In-ho wakes up slowly. The first couple of times he had this brand of nightmare, he had jolted awake, covered in sweat. He had never dreamed about the players before. A cool layer of detachment was needed to maintain a semblance of sanity while acting as a Frontman, something he had taken to very easily. When faith in humanity slips away, he had realized, much more goes with it. Empathy, regret, and remorse, among other things. He hadn’t exactly redeveloped a working faith in humanity after the last game. But the nightmares were new. Eventually, he had gotten used to them. His body hardly reacted when he woke up to a nightmare now. Yet another thing he had become desensitized to.
He turns his head to the clock on his bedside table and tries to rub the bleariness out of his eyes. It’s only 3:00 AM. In-ho throws his covers off and pads into the bathroom, where Seong Gi-hun is waiting for him.
Gi-hun perches on the bathroom sink as he brushes his teeth, washes his face, combs back his hair. He stands by the kitchen door as In-ho pours himself a glass of juice and drinks it slowly. He watches as In-ho buttons up his cufflinks and vest, all with a look of ennui.
“You’re unusually quiet,” In-ho remarks cooly. “No moral proselytizing this morning?”
Gi-hun tugs at his bowtie and rolls his eyes. “I’m taking a paid vacation from being a haunting vision of your past failures. You’ll be the one paying me, of course.”
“You are quite irritating for a guilty conscience, don’t you think?”
“Should have killed someone less annoying, ever think of that? Although, I’m sure you have, what with all the games. Why am I the one you’re stuck with, then?” Gi-hun fiddles with a dried spot of blood on his suit jacket and stares at In-ho with those dead eyes.
In-ho goes quiet. “I tried to save you.”
“You tried to test me,” Gi-hun points out. “You could have saved everyone.”
“You know I couldn’t,” In-ho argues weakly. But there’s no point arguing with his own guilt. Even if Gi-hun had somehow found it in himself to forgive him for everything, he would still be haunted by all the ways he had failed him. It hurts even more, he thinks, seeing the manifestation of his guilt everyday, wearing the face of his biggest regret. It was the worst punishment he could think of, created by his very own mind.
“Anyways, is there any use? You’re going to meet those damn Americans next week whether I tell you it’s wrong or not.” Gi-hun scoffs and kicks at the carpet.
“What else am I supposed to do? Just because the Games ended in Korea doesn’t mean they aren’t happening elsewhere. Would you prefer I turn a blind eye?”
“I would prefer you didn’t throw yourself at any opportunity to host another death match.” In his periphery, In-ho sees Gi-hun shake his head. He can almost hear his wry smile.
“I’m not hosting it.” In-ho refuses to look up. Refuses to meet his eyes. He knows what he will see when he does. For a moment, at least, he can pretend that he is having a lazy morning conversation with Gi-hun, that this is all normal and domestic and how it is supposed to be. “They’re asking for a consultation. From someone with previous experience.”
“And that’s better how, exactly? You won’t still be contributing to the torture and death of innocents?”

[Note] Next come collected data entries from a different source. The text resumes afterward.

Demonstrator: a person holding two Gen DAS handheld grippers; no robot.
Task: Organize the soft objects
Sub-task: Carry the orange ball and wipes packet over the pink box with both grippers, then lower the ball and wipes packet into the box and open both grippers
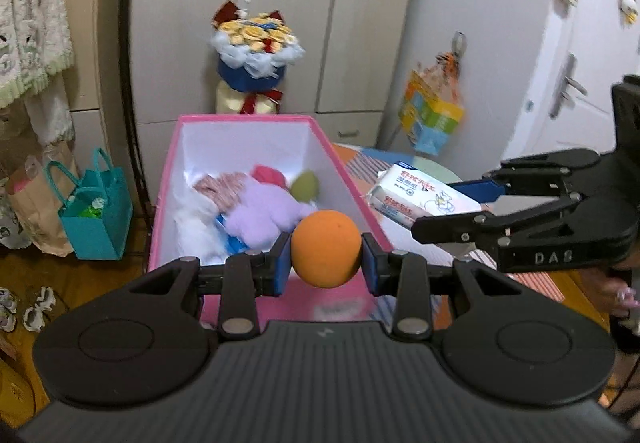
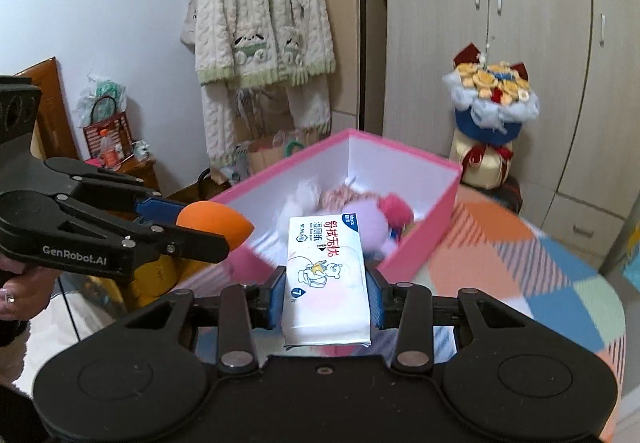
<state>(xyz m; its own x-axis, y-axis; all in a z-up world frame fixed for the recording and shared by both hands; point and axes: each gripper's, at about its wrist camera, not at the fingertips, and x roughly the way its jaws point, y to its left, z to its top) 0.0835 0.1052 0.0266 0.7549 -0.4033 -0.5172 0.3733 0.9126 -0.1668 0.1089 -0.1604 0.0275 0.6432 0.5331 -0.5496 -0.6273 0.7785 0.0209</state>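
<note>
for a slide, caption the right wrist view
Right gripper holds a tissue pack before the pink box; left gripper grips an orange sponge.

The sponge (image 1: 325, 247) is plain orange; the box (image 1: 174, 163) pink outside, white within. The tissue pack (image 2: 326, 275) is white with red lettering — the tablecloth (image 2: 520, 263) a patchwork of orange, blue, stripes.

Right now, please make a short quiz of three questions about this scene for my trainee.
1. True or false: the left gripper is shut on the orange sponge.
2. What does the right gripper hold? A) plush toy B) tissue pack C) bag
3. What colour is the outside of the box on the table?

Key: 1 true. 2 B, the tissue pack. 3 pink.
</note>
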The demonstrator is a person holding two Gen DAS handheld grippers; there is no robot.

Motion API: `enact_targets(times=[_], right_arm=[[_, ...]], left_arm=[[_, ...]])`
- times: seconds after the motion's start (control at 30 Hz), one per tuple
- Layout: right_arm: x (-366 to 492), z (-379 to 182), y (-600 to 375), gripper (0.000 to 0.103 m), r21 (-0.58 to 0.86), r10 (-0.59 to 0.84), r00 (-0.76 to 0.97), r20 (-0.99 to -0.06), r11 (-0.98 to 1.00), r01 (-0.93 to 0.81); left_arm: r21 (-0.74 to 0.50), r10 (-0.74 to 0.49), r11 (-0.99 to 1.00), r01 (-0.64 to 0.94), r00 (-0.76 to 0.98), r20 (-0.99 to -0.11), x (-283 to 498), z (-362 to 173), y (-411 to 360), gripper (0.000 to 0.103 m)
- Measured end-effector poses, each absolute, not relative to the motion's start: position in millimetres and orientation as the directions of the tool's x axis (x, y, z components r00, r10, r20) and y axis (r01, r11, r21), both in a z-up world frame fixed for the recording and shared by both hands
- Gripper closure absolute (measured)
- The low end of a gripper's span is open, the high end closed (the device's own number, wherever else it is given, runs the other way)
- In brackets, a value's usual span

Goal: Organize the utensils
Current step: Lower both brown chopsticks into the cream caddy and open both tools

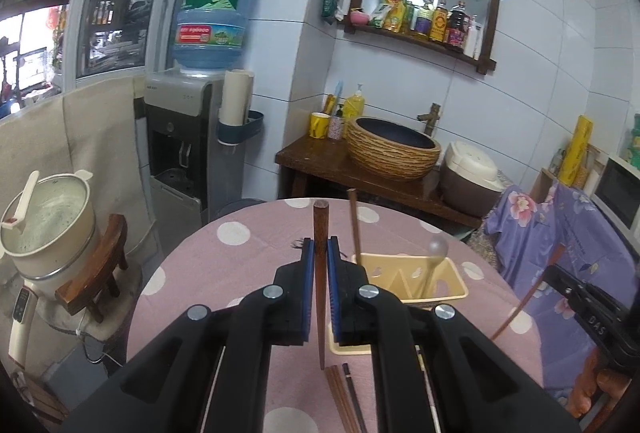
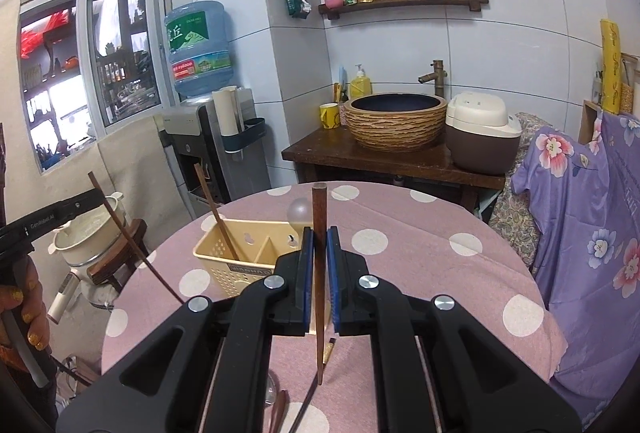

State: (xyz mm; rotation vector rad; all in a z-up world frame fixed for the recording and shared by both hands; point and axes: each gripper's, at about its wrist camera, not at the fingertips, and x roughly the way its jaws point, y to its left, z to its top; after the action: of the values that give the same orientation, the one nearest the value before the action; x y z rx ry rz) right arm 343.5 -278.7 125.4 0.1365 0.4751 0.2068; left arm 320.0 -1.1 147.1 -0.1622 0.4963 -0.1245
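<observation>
My left gripper point(image 1: 319, 247) is shut on a brown wooden chopstick point(image 1: 321, 225), held upright above the table. My right gripper point(image 2: 319, 235) is shut on another brown wooden chopstick point(image 2: 319, 209), also upright. A cream plastic utensil caddy point(image 1: 416, 273) stands on the pink dotted table, just right of my left gripper; it also shows in the right wrist view point(image 2: 240, 261). It holds one chopstick point(image 1: 354, 229) and a translucent spoon point(image 1: 438, 251). Loose chopsticks point(image 1: 344, 397) lie on the table under my left gripper. The right gripper's chopstick point(image 1: 528, 297) shows at the left wrist view's right.
The round table point(image 2: 420, 245) has a pink cloth with white dots. Behind it are a wooden stand with a basin point(image 2: 396, 121) and a rice cooker point(image 2: 482, 133), a water dispenser point(image 1: 188, 137), a pot on a stool point(image 1: 48, 225), and purple floral cloth point(image 2: 592, 217) at right.
</observation>
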Motion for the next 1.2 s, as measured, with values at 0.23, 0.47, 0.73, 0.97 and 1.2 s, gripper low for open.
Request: enact_targets(times=[0.23,0.47,0.73,0.97,1.2], right_arm=[[346,186,-260,0.096,0.173,0.282,0.885,-0.369,0.957,-0.233],[372,251,-244,0.096,0.146,0.232,0.931,-0.282,0.969,-0.197],[417,214,-234,0.096,0.130,0.159,0.931,-0.329,0.984,-0.122],[447,139,-229,0.096,0.130,0.149,0.881,-0.448,0.986,-0.101],[449,100,-228,0.093,0.142,0.161,0.857,-0.490,0.984,-0.104]], left_arm=[[-0.234,-0.269,0.955,0.184,0.871,-0.412,319,205,-4,0.095],[-0.265,-0.276,0.945,0.190,0.899,-0.340,346,259,-18,0.098],[-0.236,-0.216,0.962,0.137,0.910,-0.355,383,230,-43,0.101],[-0.307,-0.250,0.945,0.111,0.849,-0.465,414,171,-21,0.101],[-0.346,-0.240,0.936,0.061,0.832,-0.500,421,113,19,0.101]])
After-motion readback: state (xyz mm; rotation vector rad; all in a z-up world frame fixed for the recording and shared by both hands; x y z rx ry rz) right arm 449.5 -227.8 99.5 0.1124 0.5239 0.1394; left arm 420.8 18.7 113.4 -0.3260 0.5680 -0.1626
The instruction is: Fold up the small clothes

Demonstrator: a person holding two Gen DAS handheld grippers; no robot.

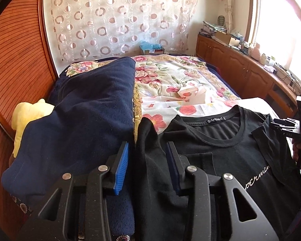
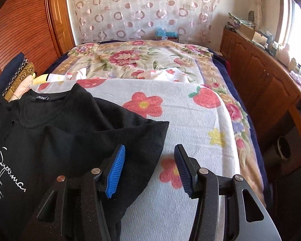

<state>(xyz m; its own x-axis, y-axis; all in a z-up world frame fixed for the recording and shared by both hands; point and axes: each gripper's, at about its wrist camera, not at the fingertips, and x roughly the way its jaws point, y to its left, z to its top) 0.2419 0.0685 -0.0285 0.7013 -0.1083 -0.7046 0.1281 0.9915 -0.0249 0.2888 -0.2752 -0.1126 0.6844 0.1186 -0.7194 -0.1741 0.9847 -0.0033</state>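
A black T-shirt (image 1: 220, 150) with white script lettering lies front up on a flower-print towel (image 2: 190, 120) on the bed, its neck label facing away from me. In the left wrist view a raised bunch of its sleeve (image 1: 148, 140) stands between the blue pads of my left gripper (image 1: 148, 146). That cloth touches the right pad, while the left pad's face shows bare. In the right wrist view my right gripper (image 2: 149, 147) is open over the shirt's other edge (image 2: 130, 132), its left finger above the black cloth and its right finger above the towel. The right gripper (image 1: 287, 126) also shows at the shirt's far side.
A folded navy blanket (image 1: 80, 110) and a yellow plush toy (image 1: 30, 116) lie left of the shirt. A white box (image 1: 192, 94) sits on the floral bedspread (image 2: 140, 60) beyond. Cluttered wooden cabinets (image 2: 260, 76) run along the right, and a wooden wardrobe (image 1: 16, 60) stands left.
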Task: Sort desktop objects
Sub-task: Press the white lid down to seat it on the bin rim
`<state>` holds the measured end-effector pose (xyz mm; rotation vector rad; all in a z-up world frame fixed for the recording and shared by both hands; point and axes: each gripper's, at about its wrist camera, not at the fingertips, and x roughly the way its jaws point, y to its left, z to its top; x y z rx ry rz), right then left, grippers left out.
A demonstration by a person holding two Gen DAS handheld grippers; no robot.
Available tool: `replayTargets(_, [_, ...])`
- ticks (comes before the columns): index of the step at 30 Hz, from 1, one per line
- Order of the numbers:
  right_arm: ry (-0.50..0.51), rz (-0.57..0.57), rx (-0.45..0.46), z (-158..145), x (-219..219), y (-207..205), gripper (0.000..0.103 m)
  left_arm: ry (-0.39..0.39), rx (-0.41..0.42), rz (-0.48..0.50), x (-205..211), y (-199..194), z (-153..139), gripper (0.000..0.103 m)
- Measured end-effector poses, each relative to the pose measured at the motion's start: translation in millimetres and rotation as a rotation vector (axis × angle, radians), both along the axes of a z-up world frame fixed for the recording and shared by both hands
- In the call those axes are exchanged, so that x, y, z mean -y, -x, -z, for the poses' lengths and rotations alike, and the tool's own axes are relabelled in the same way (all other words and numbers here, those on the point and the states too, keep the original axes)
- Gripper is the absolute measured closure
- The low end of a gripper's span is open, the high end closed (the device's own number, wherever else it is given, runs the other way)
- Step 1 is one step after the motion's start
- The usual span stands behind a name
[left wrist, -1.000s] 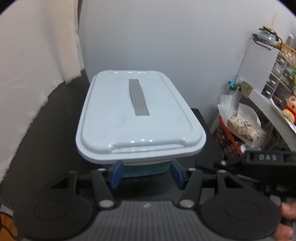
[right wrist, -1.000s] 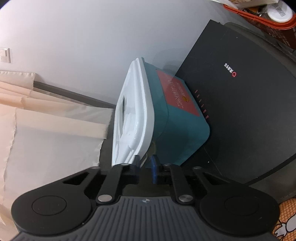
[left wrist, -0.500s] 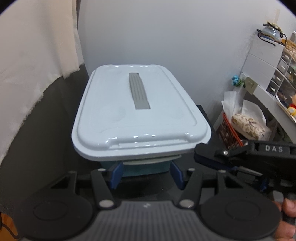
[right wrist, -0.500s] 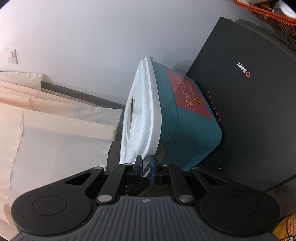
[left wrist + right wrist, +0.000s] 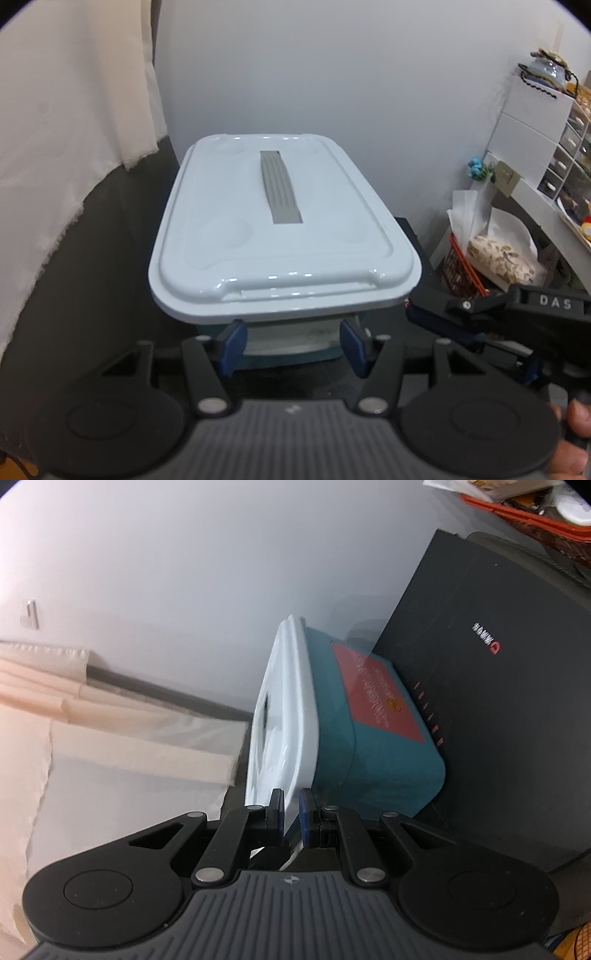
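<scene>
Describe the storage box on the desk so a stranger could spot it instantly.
Start at the black desk mat by the white wall; the storage box stands on its corner. It has a teal body, a red label and a white lid with a grey handle strip, unlike the red basket nearby.

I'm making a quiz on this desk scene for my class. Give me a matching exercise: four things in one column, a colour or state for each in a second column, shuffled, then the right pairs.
Things:
1. lid
2. box body
3. right gripper
4. basket

Colour or state:
A. teal with a red label
B. red-orange mesh, holding paper and a snack bag
C. white with a grey strip along its middle
D. pinched on the lid's rim at a corner

Pairs: 1-C, 2-A, 3-D, 4-B
</scene>
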<state>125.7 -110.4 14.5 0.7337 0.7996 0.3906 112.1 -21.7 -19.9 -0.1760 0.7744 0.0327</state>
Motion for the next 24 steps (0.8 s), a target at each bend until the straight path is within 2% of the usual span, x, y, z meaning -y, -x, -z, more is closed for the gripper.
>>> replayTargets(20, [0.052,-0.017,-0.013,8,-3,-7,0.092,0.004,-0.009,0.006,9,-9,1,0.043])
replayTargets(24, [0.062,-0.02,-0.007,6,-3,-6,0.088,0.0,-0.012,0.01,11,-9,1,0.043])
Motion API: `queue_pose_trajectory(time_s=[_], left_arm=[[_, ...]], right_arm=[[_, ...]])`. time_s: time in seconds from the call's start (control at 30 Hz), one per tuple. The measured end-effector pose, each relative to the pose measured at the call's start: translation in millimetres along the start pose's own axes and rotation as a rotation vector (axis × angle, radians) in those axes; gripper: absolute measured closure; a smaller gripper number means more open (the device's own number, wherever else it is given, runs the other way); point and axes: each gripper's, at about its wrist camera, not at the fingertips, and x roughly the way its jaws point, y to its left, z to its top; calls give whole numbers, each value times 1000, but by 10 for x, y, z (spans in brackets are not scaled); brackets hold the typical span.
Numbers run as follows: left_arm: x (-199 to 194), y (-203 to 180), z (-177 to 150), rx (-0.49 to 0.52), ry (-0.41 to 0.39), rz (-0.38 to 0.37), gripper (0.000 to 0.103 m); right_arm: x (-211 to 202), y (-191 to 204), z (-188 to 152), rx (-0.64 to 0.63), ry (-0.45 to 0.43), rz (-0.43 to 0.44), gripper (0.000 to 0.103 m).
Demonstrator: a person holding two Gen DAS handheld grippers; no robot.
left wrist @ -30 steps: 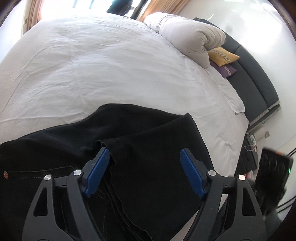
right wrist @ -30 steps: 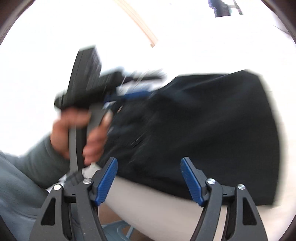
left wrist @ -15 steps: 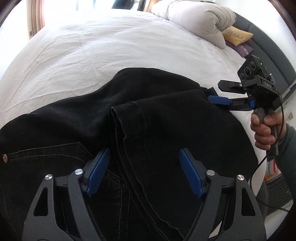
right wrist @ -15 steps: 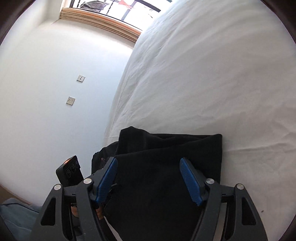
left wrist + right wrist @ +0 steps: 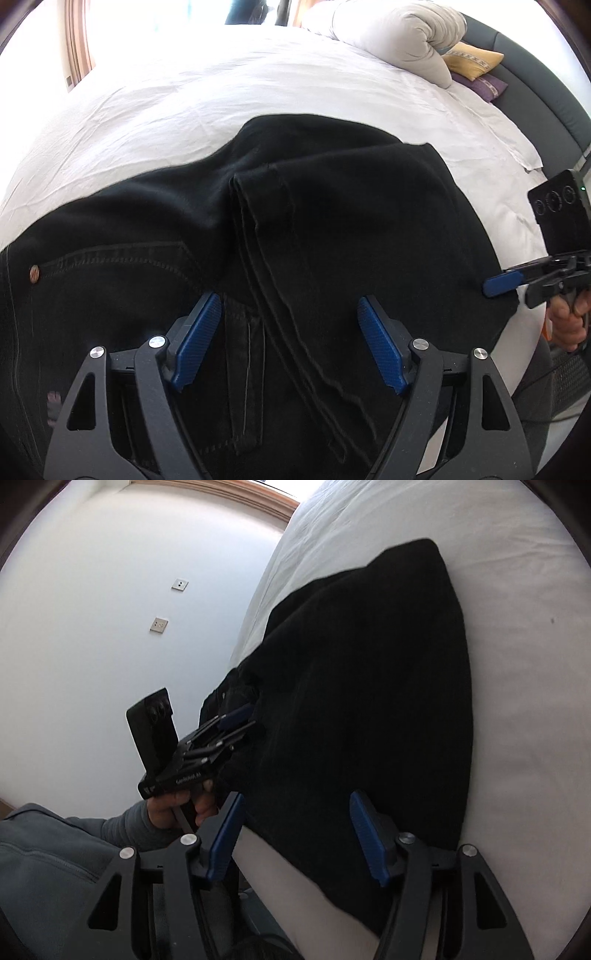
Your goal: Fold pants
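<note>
The black pants (image 5: 332,221) lie on the near part of the white bed (image 5: 221,96), legs folded over. Since a moment ago the right gripper (image 5: 295,834) has drawn back to the near right edge; the left gripper (image 5: 288,343) hovers above. Both jaws are spread, holding nothing, so this fold seems finished.

Pants (image 5: 332,229) spread on the bed (image 5: 258,92), legs folded over the waist part. Rolled duvet (image 5: 399,33) and cushions (image 5: 476,62) beyond (far right corner).
</note>
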Motion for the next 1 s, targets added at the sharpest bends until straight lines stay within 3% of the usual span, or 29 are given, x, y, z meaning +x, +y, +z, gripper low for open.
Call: queue_pose_trajectory(time_s=[0.2, 0.37, 0.5, 0.57, 0.63, 0.7, 0.83, 1.0], left_arm=[[-285, 6, -344, 23, -17, -5, 27], [-904, 204, -712, -45, -38, -36, 27], [-1403, 624, -1064, -202, -67, -32, 26], [-1680, 881, -1231, -319, -105, -27, 21], [-1908, 1129, -1435, -455, -161, -24, 7], [-2071, 1356, -1635, -593, -209, -1, 5], [-2145, 1669, -1919, -772, -242, -1, 5], [-1922, 1880, -2111, -903, -215, -122, 5]], right_arm=[[-25, 333, -337, -4, -16, -9, 38], [29, 872, -265, -90, -134, 21, 37], [382, 1188, 43, -126, -188, 68, 32], [652, 1311, 198, -139, -185, 89, 32], [919, 1376, 330, -124, -173, 95, 32], [1201, 1430, 456, -107, -165, 108, 32], [1435, 1393, 471, -50, -174, 128, 32], [1419, 1316, 397, -18, -198, 141, 32]])
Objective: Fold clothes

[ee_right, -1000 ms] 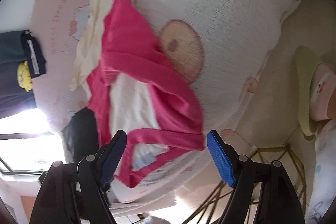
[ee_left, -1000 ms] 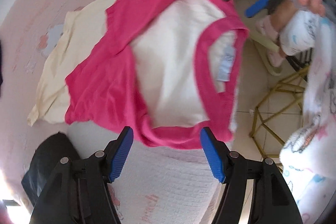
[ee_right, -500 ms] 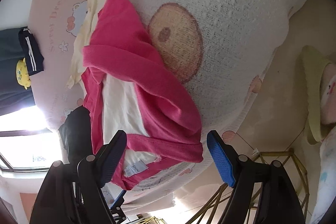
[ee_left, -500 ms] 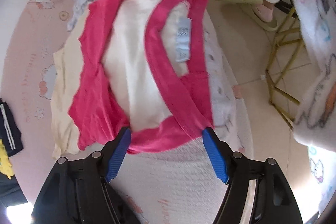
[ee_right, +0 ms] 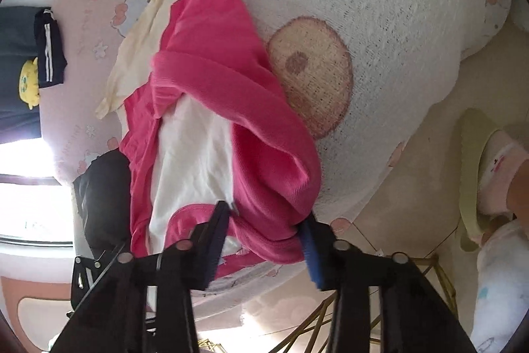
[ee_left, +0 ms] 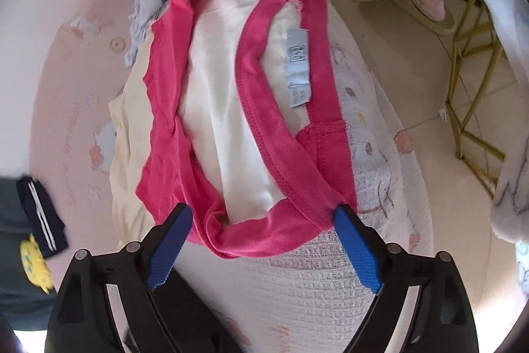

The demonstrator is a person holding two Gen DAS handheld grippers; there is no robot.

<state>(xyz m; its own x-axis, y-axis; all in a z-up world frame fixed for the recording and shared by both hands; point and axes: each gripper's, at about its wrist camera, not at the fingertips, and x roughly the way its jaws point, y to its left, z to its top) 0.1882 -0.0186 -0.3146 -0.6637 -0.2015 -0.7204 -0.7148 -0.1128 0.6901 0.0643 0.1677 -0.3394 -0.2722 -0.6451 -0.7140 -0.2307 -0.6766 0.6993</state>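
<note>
In the left wrist view my left hand-held gripper [ee_left: 261,243] is opening wide; the pink-and-cream cotton shirt [ee_left: 224,121] lies on the white quilted bed cover [ee_left: 297,286], its near pink edge between my fingers but not pinched; its long axis runs straight away from me. In the right wrist view my right hand-held gripper [ee_right: 264,240] is closing on the pink shoulder at the collar [ee_right: 267,240]; this hand seems nearer to a grip.
</note>
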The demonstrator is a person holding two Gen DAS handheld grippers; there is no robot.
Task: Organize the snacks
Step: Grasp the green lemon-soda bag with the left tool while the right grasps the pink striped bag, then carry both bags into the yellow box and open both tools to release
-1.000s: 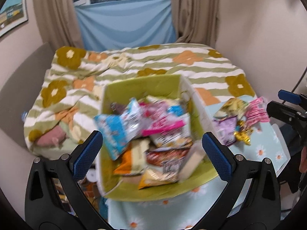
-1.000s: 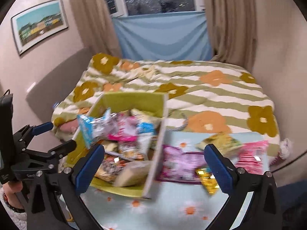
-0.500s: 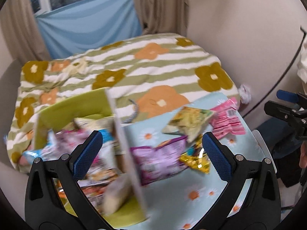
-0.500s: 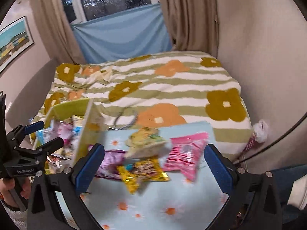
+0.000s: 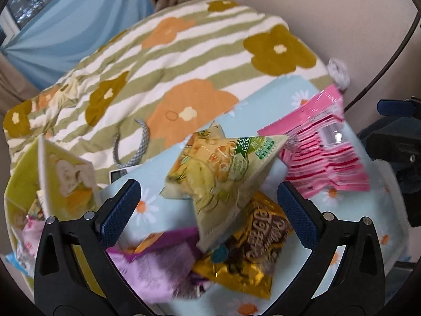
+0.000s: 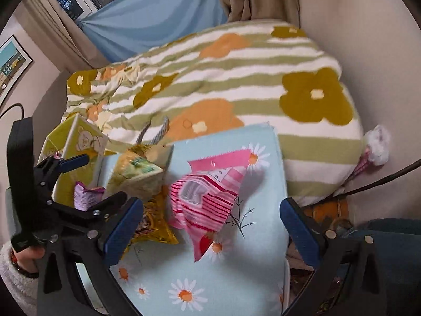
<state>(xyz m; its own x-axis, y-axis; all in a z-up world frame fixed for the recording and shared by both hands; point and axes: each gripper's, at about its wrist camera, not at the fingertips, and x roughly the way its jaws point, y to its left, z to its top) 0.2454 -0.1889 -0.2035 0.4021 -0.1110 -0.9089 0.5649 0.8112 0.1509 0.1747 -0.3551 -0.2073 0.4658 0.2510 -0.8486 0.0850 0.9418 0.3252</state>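
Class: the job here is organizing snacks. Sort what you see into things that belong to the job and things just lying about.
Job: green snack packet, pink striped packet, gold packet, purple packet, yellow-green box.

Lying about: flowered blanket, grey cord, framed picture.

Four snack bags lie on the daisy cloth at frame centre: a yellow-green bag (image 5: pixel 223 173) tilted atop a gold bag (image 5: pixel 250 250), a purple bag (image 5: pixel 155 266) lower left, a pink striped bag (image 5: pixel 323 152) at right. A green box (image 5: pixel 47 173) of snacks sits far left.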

“They’re Americans,” In-ho tries to joke with a dry laugh. It doesn’t land. If anything, Gi-hun tenses up more. In-ho can feel him slip away. “They’re in the early stages of development. I just want to learn what they’ve come up with so far. Maybe I could try to sabotage this one too. But even if I did, it won’t stop them from making more Games. These people will always win, Gi-hun. I just want us to survive.”
He hears Gi-hun sigh. Hears his footsteps on the carpet as he moves closer to In-ho, smooths his lapels, places a steady hand on his shoulder. Finally, In-ho is forced to look up at him. “If that’s what you think, alright. It’s not me you’re trying to convince, afterall.” Gi-hun smiles. It doesn’t reach his eyes. In-ho has seen them dozens of times now and still cannot stop the small gasp from his lips escaping as he looks at his glassy, unfocused eyes, oddly reminiscent of Jun-hee’s in his nightmare. The same dead eyes he had last seen before he blew the island up.
Gi-hun chuckles softly. “Did my death restore your faith in humanity at all?” he asks.
“It restored my faith in you,” In-ho answers. “The rest of humanity is yet to be seen.”
Gi-hun gives him a toothy grin. “Baby steps.”
Sometimes, In-ho isn’t even sure he saw Seong Gi-hun die.
Logically, he knows he did. He can’t scrub the memory of Gi-hun’s lifeless stare on the concrete floor of the final game room. He can’t shake the feeling of tension as he walked past him on the way out, forcing himself not to look back at the body, instead cradling the baby to his chest and rocking her gently.
But Gi-hun is always there. He hasn’t left his side since the island blew up. In-ho isn’t even sure when he first started to see him. No matter what he does, Gi-hun is there, either smiling or shaking his head or adding unhelpful commentary.
Most often, he’s there after his newfound nightmares. In-ho wakes up with a start, looks around the room, and sees Gi-hun perched on a chair, idly tapping his knee.
“Who was it this time?” he’d ask, not unkindly. But the hardness in his face was there, haunting In-ho. Which one of the people that died because of you haunts you in your dreams?
Usually, it was Gi-hun himself. He dreamed about fighting him and his ideology over and over again, until he could map out a tree diagram of his dreams: saying this will lead to that, which will lead to this, and so on and so forth. But sometimes it was other players. People he had killed during his own games. More recently, it had been Player 222. Jun-hee.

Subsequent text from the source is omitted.